- [Exercise description] Copy nothing from the entries below except the lines from the one containing "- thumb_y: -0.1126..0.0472" through the one containing "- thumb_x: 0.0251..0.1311", and copy those exactly.

^^^^

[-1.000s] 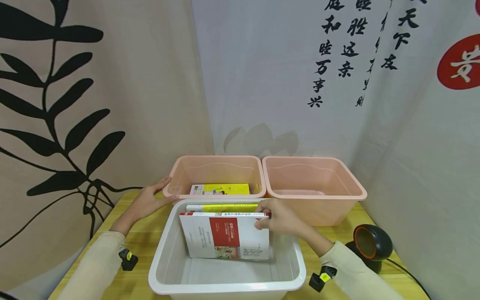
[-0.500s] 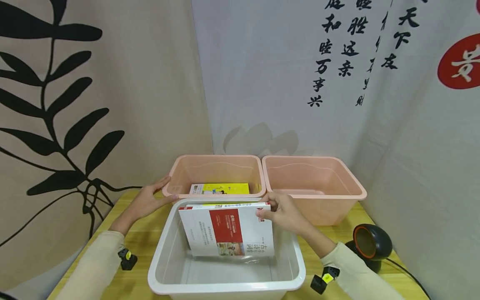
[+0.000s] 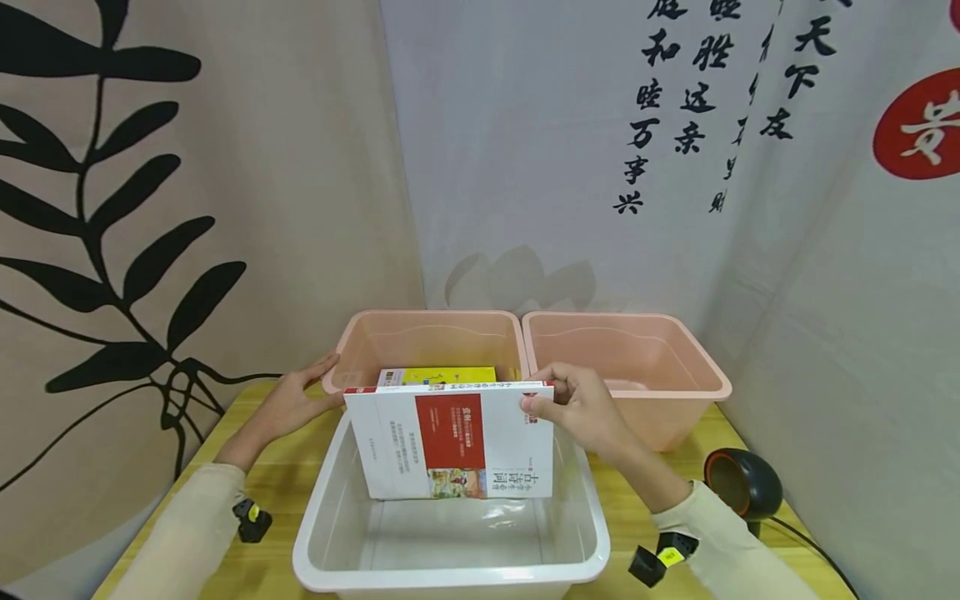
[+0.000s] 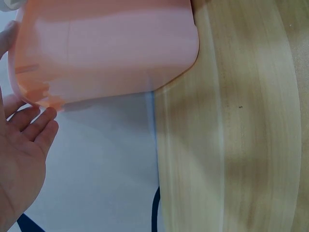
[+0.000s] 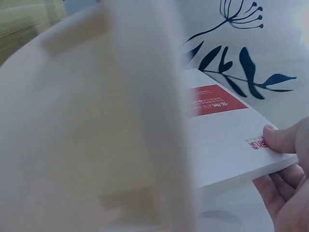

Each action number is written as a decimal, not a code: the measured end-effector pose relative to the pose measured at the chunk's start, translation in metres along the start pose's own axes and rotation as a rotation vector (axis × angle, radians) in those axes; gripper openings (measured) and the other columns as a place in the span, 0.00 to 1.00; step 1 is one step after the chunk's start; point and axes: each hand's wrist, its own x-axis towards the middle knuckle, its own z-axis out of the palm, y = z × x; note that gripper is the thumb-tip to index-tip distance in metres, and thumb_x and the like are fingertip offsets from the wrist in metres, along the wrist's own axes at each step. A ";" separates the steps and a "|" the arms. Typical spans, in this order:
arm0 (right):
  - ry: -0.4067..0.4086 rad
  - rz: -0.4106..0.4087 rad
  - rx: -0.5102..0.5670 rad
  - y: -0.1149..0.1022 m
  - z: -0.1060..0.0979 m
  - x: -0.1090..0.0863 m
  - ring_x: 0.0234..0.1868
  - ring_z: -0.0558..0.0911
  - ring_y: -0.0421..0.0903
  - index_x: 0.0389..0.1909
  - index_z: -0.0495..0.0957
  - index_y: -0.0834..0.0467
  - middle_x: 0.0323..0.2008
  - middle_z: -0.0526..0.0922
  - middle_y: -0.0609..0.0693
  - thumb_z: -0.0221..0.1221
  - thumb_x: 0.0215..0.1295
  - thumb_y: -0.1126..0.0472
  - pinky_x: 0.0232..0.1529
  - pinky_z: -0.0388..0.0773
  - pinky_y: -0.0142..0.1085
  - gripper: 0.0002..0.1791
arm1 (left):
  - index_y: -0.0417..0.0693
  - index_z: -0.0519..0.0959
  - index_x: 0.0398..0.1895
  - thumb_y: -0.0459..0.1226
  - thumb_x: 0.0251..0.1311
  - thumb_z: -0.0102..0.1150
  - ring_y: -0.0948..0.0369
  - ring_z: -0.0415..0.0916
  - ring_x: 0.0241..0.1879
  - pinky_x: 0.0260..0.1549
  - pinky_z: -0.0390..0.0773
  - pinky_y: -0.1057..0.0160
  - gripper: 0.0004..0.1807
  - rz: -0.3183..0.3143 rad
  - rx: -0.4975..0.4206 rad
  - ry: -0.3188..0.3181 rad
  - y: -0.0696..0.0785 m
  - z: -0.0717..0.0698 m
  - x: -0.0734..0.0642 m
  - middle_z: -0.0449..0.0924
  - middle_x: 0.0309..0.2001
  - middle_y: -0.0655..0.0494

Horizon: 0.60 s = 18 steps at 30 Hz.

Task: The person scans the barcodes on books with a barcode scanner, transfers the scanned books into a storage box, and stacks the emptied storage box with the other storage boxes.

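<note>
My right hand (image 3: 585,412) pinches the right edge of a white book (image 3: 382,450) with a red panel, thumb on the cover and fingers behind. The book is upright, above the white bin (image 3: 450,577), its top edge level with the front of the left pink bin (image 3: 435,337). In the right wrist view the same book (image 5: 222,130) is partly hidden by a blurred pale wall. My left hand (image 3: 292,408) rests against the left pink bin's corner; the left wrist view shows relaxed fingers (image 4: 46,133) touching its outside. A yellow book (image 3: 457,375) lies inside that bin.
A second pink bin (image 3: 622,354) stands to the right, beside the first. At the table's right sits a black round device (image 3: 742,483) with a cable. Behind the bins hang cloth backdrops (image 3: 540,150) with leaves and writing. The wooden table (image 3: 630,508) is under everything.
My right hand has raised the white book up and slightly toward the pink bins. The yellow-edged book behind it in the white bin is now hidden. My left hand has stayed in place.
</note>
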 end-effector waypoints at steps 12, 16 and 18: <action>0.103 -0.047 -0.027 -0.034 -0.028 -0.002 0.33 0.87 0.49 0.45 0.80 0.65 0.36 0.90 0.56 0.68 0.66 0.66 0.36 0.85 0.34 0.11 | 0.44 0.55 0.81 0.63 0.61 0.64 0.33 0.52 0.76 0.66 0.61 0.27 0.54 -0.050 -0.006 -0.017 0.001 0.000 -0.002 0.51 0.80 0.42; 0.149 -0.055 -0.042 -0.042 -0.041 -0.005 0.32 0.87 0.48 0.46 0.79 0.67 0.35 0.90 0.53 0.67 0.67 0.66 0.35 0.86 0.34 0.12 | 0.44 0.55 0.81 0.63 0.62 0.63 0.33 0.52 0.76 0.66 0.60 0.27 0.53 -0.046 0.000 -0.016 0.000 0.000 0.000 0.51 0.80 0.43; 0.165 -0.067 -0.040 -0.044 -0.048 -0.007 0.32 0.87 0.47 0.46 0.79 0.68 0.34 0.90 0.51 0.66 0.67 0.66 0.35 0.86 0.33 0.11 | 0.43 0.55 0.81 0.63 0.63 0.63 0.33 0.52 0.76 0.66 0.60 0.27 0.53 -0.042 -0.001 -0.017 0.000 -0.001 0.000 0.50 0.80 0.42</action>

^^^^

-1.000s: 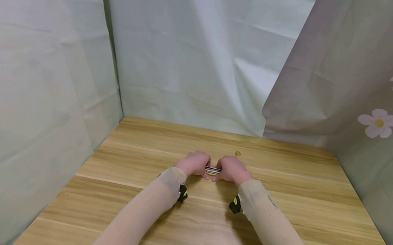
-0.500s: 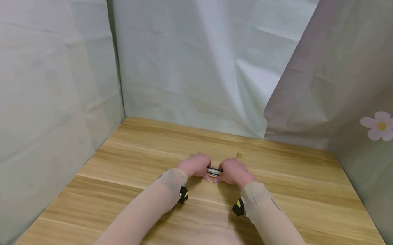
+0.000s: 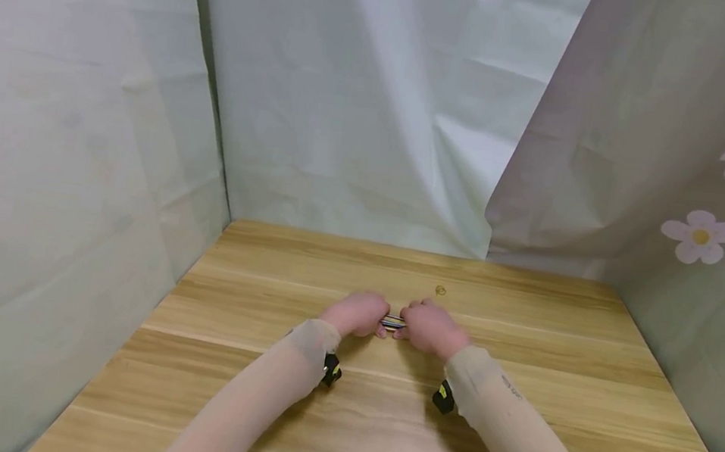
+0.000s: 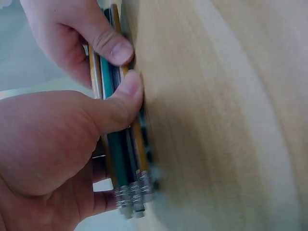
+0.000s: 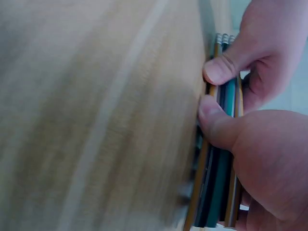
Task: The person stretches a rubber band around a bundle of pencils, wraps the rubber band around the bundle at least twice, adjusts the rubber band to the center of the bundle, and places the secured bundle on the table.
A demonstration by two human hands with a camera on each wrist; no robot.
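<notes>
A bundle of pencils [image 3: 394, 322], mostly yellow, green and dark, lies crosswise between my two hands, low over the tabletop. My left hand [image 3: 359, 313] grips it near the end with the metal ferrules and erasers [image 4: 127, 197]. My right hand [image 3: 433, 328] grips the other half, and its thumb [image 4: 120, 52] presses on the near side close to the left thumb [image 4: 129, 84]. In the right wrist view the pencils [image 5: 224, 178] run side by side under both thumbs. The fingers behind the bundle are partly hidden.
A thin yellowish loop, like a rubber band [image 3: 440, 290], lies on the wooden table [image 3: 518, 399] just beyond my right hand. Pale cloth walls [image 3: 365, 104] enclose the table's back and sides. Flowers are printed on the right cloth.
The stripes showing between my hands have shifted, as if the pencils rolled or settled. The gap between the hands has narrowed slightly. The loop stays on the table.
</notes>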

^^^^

- [Solved exercise]
  - thumb_y: -0.1126..0.0472
  - pinky_x: 0.0232..0.1529
  - pinky_z: -0.0388..0.0773
  - pinky_y: -0.0142..0.1085
  - gripper: 0.0002..0.1791
arm1 (left):
  - index_y: -0.0417..0.0693
  - index_z: -0.0519..0.0959
  - index_x: 0.0398..0.1895
  - thumb_y: -0.0459..0.1226
  - thumb_x: 0.0251..0.1311

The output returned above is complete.